Exactly as written, restate the material below from its first line through the line containing "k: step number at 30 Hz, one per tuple", and stop there.

*** Opening Provided data ***

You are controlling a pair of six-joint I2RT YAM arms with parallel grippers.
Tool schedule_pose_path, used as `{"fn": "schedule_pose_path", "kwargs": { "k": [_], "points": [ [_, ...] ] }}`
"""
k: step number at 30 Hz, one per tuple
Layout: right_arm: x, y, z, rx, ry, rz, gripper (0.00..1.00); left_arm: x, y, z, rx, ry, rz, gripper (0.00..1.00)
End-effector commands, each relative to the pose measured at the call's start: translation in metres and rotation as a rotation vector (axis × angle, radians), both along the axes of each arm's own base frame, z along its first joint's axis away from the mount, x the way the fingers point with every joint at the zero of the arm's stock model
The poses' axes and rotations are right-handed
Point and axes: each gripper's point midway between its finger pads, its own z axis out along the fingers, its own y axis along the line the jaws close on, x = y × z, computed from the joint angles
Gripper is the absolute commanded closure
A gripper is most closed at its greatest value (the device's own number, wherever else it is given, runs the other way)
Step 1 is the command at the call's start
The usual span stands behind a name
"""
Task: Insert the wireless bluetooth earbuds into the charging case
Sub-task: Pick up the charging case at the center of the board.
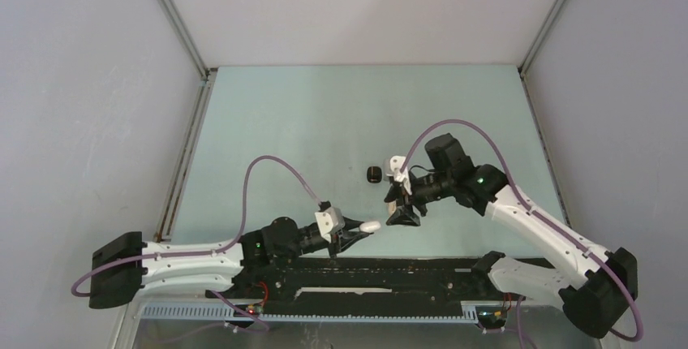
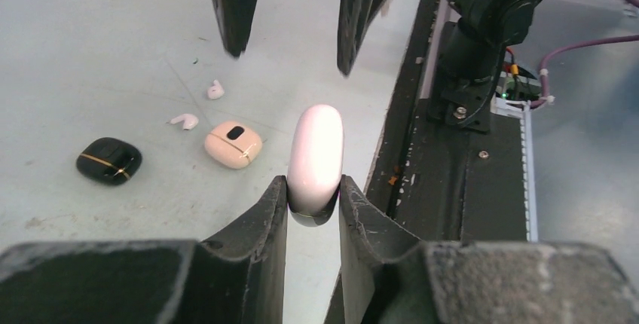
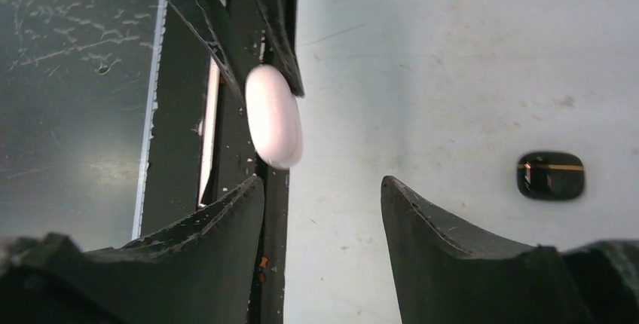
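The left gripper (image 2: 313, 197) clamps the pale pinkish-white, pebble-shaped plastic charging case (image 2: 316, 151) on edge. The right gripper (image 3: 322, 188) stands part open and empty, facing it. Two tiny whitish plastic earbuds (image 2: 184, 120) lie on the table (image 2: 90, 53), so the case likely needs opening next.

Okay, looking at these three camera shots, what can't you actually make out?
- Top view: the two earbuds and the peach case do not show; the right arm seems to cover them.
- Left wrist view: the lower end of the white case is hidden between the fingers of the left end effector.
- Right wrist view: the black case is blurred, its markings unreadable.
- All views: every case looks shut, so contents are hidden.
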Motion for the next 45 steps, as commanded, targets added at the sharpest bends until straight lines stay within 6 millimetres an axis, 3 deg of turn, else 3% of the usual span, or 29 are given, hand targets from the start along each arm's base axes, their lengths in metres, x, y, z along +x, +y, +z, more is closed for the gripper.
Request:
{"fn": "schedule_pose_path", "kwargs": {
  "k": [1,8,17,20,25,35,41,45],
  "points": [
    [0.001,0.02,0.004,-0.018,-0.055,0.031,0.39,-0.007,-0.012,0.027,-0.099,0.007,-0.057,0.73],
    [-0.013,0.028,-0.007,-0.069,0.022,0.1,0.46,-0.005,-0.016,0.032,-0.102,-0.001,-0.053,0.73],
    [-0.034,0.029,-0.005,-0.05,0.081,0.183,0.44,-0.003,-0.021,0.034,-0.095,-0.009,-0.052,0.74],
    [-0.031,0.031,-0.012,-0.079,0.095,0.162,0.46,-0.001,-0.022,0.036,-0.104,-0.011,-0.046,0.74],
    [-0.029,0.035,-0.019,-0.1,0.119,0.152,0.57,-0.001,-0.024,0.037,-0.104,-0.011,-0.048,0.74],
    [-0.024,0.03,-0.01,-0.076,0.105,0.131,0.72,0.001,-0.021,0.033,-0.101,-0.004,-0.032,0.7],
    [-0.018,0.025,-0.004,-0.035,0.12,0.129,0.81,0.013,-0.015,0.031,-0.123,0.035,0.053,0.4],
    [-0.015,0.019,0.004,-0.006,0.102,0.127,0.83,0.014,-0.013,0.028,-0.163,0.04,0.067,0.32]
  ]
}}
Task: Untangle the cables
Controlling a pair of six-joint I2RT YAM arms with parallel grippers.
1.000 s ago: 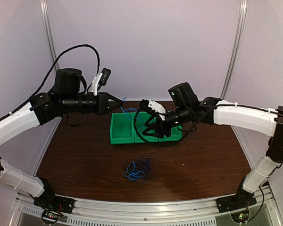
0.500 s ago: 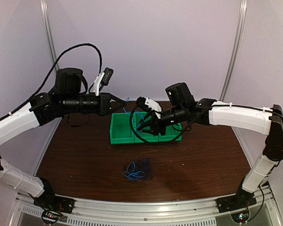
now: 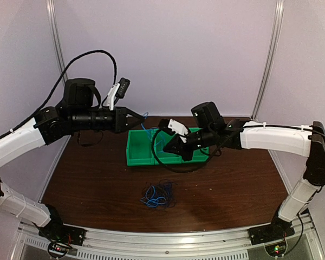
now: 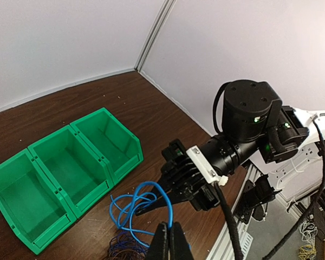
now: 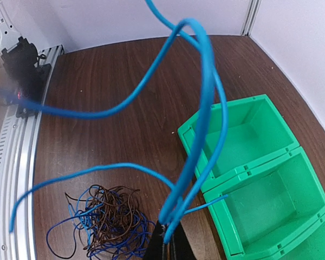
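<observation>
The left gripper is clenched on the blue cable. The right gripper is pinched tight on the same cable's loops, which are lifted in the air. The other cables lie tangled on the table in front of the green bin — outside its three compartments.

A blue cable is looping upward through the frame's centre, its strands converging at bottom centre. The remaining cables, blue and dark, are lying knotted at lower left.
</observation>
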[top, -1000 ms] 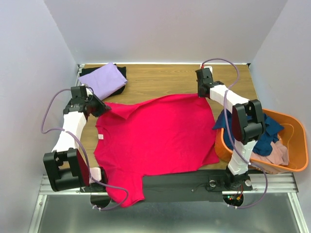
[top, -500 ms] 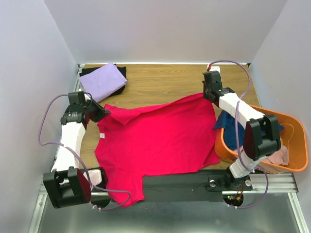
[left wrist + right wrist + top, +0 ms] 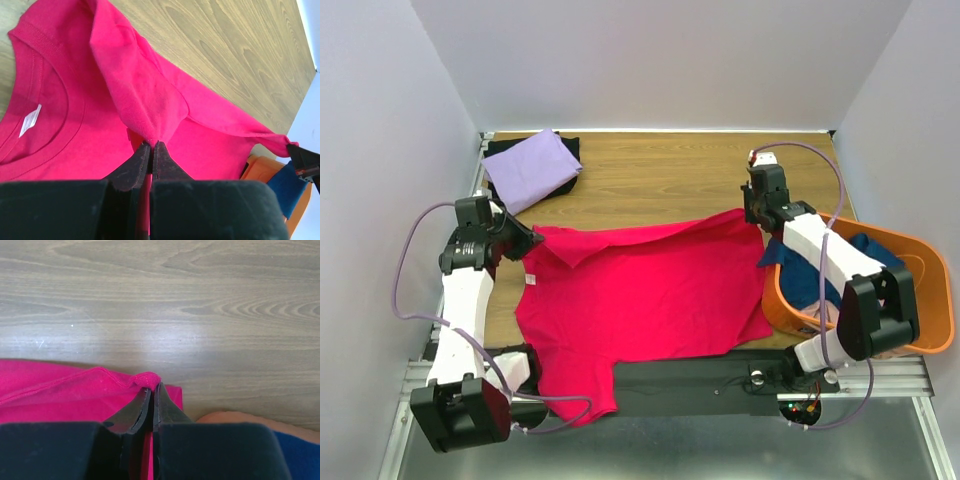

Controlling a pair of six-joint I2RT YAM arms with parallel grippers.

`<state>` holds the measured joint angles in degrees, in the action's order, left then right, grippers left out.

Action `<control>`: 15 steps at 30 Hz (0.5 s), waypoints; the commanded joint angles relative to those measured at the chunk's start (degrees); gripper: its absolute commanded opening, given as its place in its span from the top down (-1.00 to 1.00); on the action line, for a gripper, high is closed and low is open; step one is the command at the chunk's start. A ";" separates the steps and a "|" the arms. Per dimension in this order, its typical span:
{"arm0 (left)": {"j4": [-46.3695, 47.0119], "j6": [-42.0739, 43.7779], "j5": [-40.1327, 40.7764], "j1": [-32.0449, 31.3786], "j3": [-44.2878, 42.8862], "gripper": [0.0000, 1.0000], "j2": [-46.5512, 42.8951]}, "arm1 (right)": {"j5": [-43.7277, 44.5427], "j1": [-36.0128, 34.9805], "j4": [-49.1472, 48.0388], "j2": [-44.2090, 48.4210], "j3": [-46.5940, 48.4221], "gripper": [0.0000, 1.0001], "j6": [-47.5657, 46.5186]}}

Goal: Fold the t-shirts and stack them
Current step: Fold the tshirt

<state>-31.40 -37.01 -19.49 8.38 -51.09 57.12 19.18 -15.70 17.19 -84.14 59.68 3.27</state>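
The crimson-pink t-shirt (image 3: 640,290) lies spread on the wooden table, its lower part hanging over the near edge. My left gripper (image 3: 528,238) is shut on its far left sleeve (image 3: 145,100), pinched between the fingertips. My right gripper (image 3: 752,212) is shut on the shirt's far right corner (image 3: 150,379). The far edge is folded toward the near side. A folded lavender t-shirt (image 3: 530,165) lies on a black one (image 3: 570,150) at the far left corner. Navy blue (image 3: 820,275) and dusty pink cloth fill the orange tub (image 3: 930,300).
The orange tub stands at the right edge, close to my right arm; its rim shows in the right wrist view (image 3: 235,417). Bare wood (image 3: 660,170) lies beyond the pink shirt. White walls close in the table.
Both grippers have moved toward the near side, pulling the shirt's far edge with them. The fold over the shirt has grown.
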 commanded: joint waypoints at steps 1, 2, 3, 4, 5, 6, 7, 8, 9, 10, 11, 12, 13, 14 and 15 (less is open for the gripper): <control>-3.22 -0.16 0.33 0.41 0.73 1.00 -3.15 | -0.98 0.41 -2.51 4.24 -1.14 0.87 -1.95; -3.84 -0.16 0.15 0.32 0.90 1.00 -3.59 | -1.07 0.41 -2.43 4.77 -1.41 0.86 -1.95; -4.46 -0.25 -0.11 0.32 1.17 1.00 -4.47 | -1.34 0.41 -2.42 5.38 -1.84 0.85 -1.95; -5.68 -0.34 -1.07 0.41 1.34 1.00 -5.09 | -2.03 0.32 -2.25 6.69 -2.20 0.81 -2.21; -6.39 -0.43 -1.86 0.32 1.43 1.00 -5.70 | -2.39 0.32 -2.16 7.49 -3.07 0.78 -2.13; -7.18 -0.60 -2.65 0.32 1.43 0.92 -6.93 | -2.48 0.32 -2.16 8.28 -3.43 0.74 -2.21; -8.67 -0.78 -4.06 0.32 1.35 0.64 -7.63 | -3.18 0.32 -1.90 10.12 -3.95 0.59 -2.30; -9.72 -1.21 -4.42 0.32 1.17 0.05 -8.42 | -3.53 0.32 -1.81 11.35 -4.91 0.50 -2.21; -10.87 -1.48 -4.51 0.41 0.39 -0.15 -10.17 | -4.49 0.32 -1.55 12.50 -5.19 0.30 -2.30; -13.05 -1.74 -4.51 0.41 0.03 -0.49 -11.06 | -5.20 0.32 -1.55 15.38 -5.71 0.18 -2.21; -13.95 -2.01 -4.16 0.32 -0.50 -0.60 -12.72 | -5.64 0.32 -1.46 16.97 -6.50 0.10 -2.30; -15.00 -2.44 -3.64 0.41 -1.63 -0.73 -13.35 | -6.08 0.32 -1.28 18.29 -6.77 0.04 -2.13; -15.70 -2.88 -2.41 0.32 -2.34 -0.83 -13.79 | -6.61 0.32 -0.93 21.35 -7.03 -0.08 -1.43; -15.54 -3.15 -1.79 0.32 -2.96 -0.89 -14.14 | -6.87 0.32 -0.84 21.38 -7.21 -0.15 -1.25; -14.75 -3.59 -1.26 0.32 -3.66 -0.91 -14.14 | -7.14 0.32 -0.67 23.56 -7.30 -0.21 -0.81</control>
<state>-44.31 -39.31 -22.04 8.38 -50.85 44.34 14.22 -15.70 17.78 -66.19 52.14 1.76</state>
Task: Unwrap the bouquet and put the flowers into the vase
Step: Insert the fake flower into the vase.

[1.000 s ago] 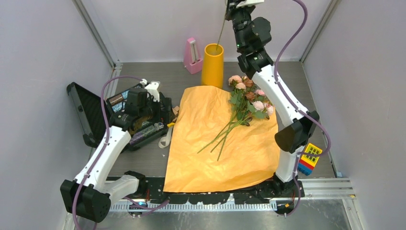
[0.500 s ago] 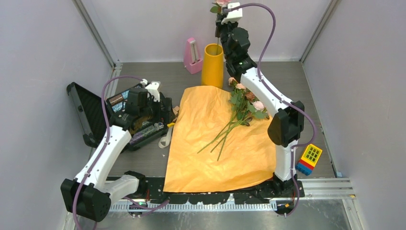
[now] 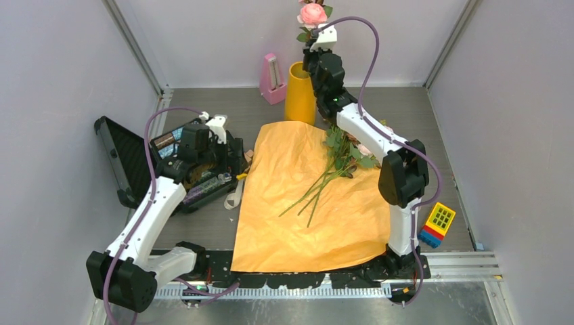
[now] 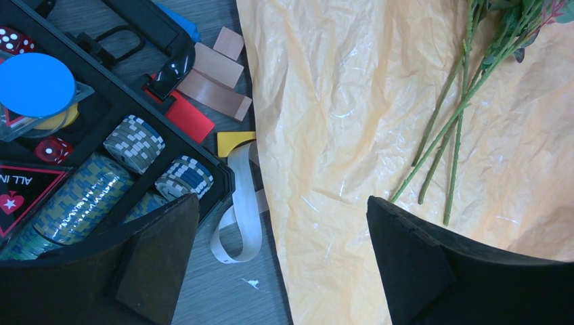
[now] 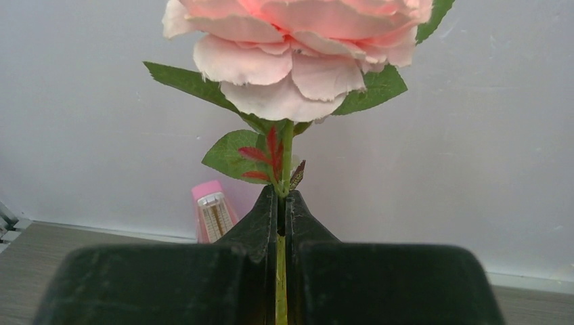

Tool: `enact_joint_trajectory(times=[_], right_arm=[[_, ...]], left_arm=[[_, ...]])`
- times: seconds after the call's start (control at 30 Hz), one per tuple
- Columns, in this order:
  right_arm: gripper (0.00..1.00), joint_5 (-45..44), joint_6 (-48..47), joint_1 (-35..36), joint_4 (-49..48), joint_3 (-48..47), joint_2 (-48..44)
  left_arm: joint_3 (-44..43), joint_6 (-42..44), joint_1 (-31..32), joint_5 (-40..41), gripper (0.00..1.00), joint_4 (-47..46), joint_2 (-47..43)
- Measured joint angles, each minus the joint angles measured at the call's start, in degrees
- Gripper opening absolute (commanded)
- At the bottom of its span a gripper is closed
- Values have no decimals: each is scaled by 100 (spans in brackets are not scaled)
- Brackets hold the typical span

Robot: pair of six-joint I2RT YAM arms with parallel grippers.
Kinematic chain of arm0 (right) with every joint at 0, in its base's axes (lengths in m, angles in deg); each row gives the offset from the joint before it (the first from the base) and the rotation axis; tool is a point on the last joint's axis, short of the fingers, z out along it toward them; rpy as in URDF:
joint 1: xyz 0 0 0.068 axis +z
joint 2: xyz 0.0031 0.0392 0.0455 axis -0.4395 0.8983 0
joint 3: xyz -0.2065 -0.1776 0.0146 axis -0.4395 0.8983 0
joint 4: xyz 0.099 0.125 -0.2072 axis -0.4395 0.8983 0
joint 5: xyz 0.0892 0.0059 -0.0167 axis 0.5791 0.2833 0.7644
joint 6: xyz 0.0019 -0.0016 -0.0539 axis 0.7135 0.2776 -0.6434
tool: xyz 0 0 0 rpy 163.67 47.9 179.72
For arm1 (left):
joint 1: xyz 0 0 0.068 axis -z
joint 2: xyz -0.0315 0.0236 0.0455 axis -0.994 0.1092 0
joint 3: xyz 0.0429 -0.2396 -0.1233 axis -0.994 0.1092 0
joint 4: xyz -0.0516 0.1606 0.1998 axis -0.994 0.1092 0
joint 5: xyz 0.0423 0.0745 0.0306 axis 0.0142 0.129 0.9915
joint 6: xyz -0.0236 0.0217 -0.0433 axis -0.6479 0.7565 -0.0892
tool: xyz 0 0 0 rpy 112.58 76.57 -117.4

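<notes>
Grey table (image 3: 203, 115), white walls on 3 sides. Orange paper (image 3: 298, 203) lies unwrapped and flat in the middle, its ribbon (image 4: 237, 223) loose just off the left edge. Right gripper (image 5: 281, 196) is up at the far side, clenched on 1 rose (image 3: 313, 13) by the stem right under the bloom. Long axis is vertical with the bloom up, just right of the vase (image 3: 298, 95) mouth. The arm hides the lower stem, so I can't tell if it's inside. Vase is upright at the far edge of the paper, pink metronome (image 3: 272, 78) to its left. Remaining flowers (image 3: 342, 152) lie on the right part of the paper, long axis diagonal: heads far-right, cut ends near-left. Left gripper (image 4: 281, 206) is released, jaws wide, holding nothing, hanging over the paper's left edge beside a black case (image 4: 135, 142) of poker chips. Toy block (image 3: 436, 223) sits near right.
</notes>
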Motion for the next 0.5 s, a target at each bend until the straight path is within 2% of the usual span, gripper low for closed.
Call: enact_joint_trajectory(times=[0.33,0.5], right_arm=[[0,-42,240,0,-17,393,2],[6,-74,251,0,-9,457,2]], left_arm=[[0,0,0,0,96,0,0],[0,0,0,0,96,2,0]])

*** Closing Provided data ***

:: Output below ::
You are controlling a pair of six-joint I2RT YAM arms with parallel grippers.
Tool schedule_pose_path, used as `{"fn": "schedule_pose_path", "kwargs": { "k": [_], "points": [ [_, ...] ] }}`
"""
k: step number at 30 Hz, one per tuple

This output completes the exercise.